또한, 어떤 부재나 모듈이 다른 부재나 모듈의 전후좌우 상하에 연결된다 함은, 직접 연결되는 것 뿐 아니라, 그 중간에 다른 제3의 부재나 모듈이 끼워져서 개재되어 연결되는 경우를 포함할 수 있다. 그리고 어떤 기능을 수행하는 부재나 모듈은, 그 기능을 분할하여 2 이상의 여러 부재나 모듈로 나뉘어 구현될 수 있고, 반대로, 각각 기능을 가지는 2 이상의 여러 부재나 모듈은, 그 기능을 통합하여 하나의 부재나 모듈로 통합되어 구현될 수 있다. 그리고 어떤 전자적 기능블럭은, 소프트웨어의 실행에 의해 실현되어도 좋고, 그 소프트웨어가 전기회로를 통해 하드웨어로 구현된 상태로 실현되어도 좋다.In addition, when a member or a module is connected to the front, rear, left, right, up and down of another member or module, it may include a case in which other third members or modules are interposed and connected in addition to being directly connected. have. In addition, a member or module performing a certain function may be implemented by dividing the function into two or more members or modules, and, conversely, two or more members or modules each having a function may combine the functions into one. It can be implemented as an integral part or module. In addition, some electronic functional blocks may be realized by the execution of software, or may be realized in a state in which the software is implemented in hardware through an electrical circuit.

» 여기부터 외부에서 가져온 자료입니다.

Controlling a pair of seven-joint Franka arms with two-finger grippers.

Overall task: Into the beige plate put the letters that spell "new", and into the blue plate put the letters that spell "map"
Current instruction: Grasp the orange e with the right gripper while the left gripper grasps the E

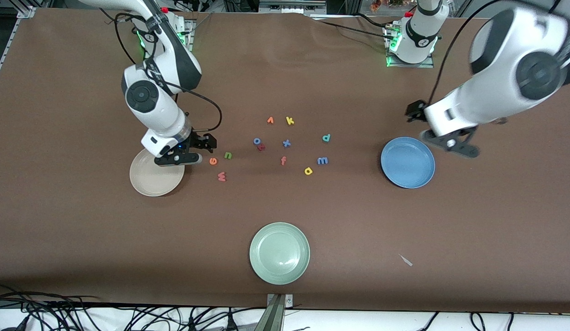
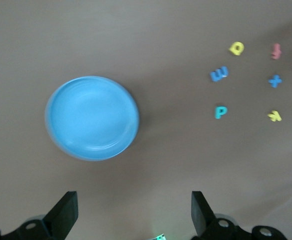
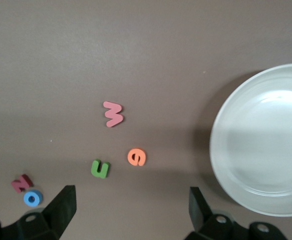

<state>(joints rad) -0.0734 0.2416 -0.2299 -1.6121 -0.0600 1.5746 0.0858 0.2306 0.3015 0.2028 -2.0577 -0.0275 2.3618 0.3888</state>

<기본구성><Basic configuration>
본 발명의 공유 AI 스피커(20)는, 다수의 사용자가 공유하는 공유 AI 스피커이다.The shared AI speaker 20 of the present invention is a shared AI speaker shared by multiple users.
상기 공유 AI 스피커(20)는, 접속부(22)와, 사용자 결정부(24)와, 맞춤형 반응부(26)가 포함되어 이루어짐을 특징으로 한다.The shared AI speaker 20 is characterized in that it comprises a connection unit 22 , a user determination unit 24, and a custom reaction unit 26 .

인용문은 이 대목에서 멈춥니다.